36

I was not always equal to the loving and efficient appearance I wished to have. Certain signs alarmed me. It still happened that I left pots on the stove and didn’t even notice the smell of burning. I felt an unfamiliar nausea at the sight of green spots of parsley mixed with the red skins of tomatoes floating on the greasy water of the clogged sink. I was unable to regain the old indifference toward the sticky remains of food that the children left on the tablecloth, on the floor. At times when I was grating cheese the motion became so mechanical, so detached and independent, that the metal cut my nails, the skin of my fingertips. And often I locked myself in the bathroom and — something I had never done — devoted to my body long, detailed, obsessive examinations. I touched my breasts, slid my fingers between the folds of flesh that curled over my belly, I examined my sex in the mirror to see how worn out it was, I checked to see if I was getting a double chin, if there were wrinkles on my upper lip. I was afraid that the effort I had made not to lose myself had aged me. It seemed to me that my hair was thinner, there was more gray, I had to dye it, it felt greasy and I washed it continuously, drying it in a thousand different ways.

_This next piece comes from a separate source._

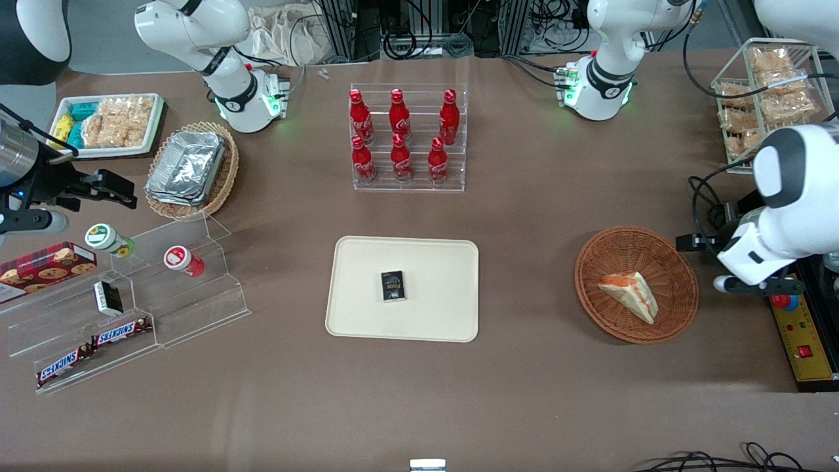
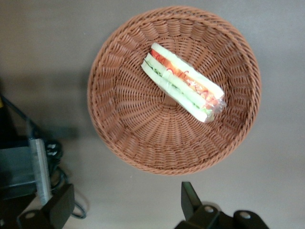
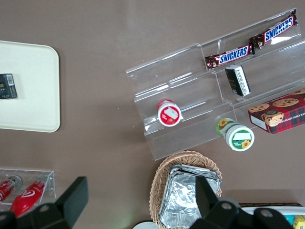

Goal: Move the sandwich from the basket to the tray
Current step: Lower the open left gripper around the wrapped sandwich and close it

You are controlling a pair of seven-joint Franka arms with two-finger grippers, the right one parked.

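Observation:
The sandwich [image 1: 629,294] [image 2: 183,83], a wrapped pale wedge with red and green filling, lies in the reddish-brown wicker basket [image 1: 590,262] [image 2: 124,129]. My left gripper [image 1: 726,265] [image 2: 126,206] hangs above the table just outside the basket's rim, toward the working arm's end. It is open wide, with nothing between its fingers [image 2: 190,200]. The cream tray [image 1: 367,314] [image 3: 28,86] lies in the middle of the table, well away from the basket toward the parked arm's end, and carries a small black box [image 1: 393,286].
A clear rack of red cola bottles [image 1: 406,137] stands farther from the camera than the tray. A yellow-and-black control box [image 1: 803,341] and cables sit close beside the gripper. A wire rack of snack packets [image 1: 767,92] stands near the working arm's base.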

But what frightened me above all was the nearly imperceptible images of the mind, the scarce syllables. A thought that I couldn’t fix on sufficed, a simple violet flash of meanings, a green hieroglyphic of the brain, for the bad feeling to reappear and panic to mount. Shadows too dense and damp suddenly returned to certain corners of the house, with their noises, the swift movements of their dark masses. Then I caught myself turning the television on and off mechanically, just to have company, or softly singing a lullaby in the dialect of my childhood, or I felt an unbearable anguish because of Otto’s empty bowl near the refrigerator, or, suddenly sleepy for no reason, I found myself lying on the sofa caressing my arms, scratching them lightly with the edge of my nails.

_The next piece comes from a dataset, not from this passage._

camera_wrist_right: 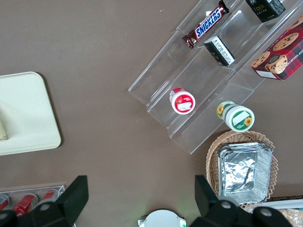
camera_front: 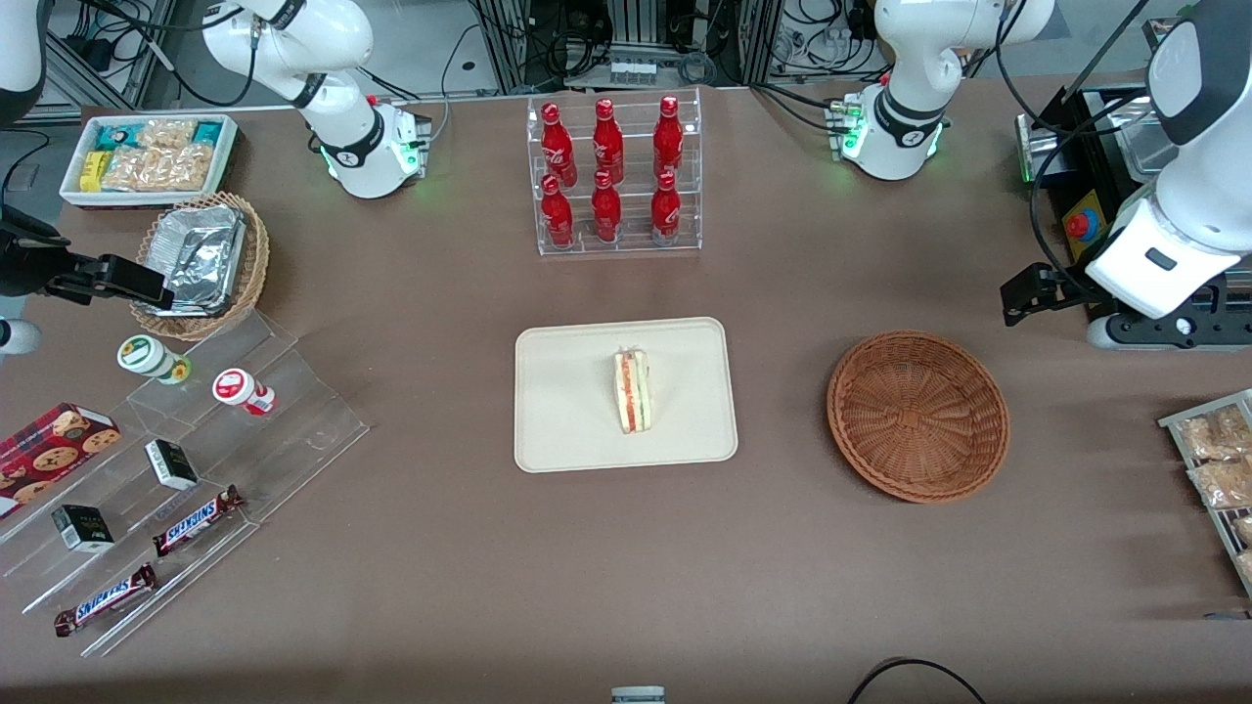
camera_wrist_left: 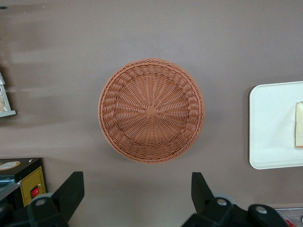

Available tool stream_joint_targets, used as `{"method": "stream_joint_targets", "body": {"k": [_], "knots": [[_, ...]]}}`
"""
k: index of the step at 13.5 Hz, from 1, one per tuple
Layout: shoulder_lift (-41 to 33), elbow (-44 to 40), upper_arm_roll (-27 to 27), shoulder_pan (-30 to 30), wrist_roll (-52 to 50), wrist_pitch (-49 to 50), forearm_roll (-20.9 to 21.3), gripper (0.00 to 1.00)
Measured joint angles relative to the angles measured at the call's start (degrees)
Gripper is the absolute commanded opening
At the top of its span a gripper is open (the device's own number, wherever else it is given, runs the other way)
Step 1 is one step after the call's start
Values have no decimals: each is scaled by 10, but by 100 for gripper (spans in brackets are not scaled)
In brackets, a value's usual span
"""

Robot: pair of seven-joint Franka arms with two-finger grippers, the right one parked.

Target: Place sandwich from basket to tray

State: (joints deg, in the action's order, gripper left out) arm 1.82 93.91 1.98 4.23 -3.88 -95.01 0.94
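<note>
Lying sandwich (camera_front: 633, 391), apart from open gripper (camera_wrist_left: 137, 194)

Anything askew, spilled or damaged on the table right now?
Nothing stands out. The sandwich stands on edge near the middle of the tray, intact. The basket sits upright with nothing in it. The gripper hangs open above the table beside the basket, holding nothing.

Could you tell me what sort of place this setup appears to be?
Probably a robotics lab staged as a snack shop: bottle rack, Snickers bars, tray with sandwich, basket; open gripper above the basket.
</note>
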Motion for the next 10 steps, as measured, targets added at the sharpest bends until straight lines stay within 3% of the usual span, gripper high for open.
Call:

On the other hand what helped me greatly, in that period, was the discovery that I was again capable of good manners. The obscene language suddenly disappeared, I no longer felt an urge to use it, I was ashamed of having done so. I retreated to a bookish, studied language, somewhat convoluted, which, however, gave me a sense of security and detachment. I controlled the tone of my voice, anger stayed in the background, the words were no longer charged. As a result, relationships with the external world improved. I managed, with the obstinacy of being nice, to get the telephone fixed, and even discovered that the old cell phone could be repaired. A young clerk in a shop that I miraculously found open showed me how easy it was to put it together, I would have been able to do it even by myself.

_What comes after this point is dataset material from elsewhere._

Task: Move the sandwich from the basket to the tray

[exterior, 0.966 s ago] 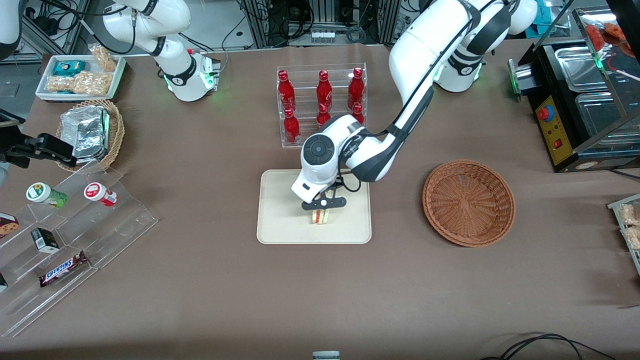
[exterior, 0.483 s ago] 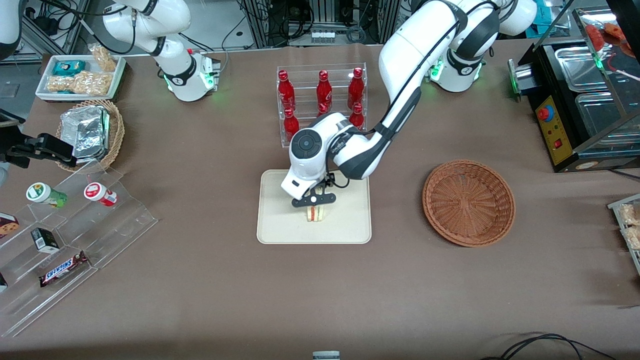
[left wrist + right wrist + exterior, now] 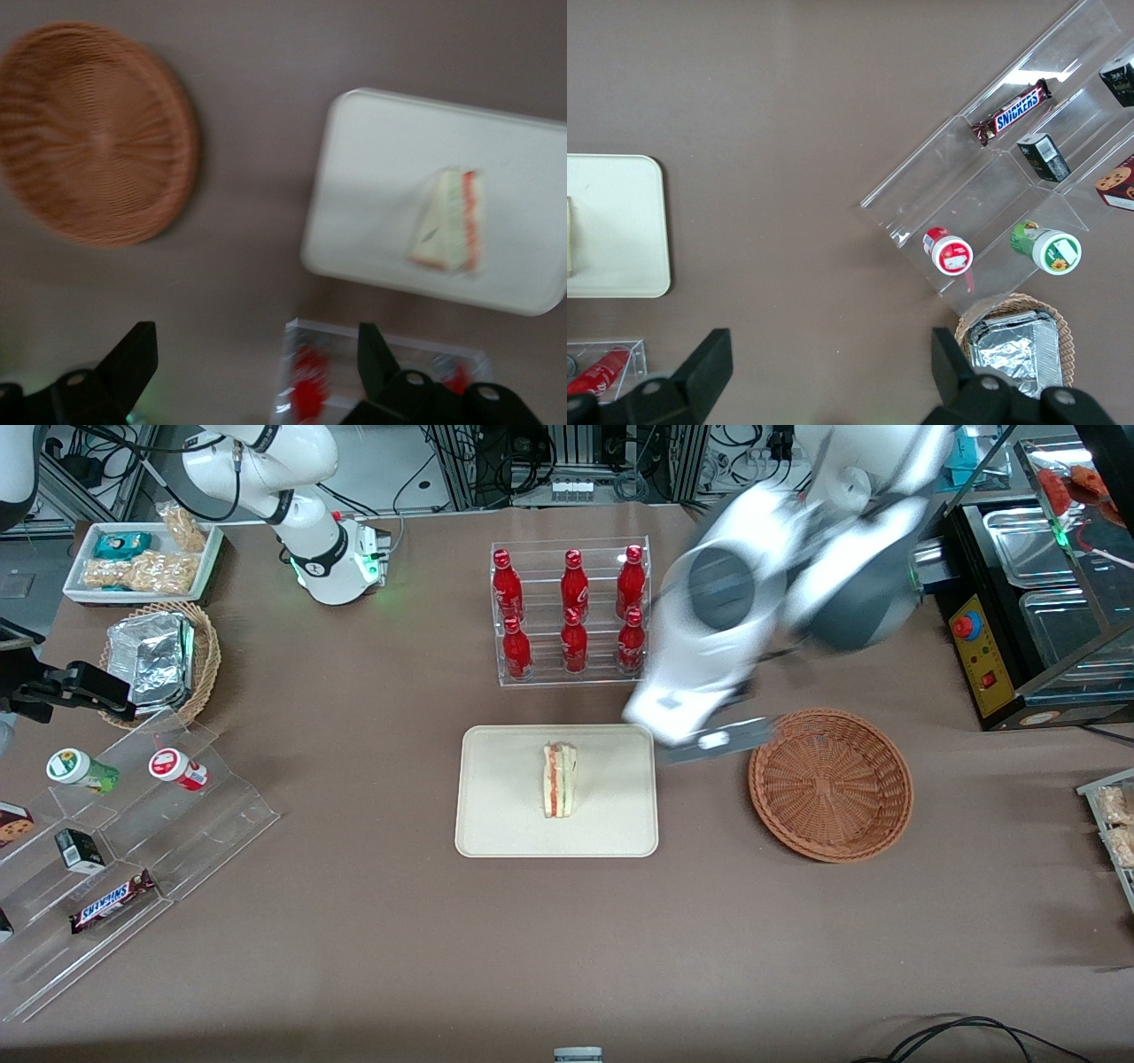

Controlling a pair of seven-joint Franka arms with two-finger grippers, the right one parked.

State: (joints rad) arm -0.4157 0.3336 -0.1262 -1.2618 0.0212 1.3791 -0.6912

To emerge from my isolation, I began right away to make a series of phone calls. I wanted to search out acquaintances who had children the age of Gianni and Ilaria and arrange vacations even of a day or two that would make up for those black months. As I made these calls, I realized that I had a great need to release my hardened flesh in smiles, words, cordial gestures. I got in touch again with Lea Farraco and reacted with nonchalance when she came to see me one day with the cautious air of someone who has something urgent and delicate to discuss. She dragged it out, as was her custom, and I didn’t hurry her, showed no anxiety. After making sure that I wouldn’t get into a rage, she advised me to be reasonable, she told me that a relationship can end but nothing can deprive a father of his children or children of their father and other things like that. And she concluded:

“You should settle on some days when Mario can see the children.”

“Did he send you?” I asked without hostility.

Uneasily she admitted it.

“Tell him that when he wants to see them all he has to do is telephone.”

I knew I had to find with Mario the right tone for our future relations, if only for the sake of Gianni and Ilaria, but I had no desire to do it, I would have preferred never to see him again. In the evening after that encounter, before going to sleep, I felt that his smell still emanated from the closets, was exhaled by the drawer of his night table, the walls, the shoe rack. In the past months that olfactory signal had provoked nostalgia, desire, rage. Now I associated it with Otto’s death and it no longer moved me. I discovered that it had become like the memory of the odor of an old man who, on a bus, has rubbed off on us the desires of his dying flesh. This fact annoyed me, depressed me. I waited for the man who had been my husband to react to the message I had sent him, but with resignation, not anxiety.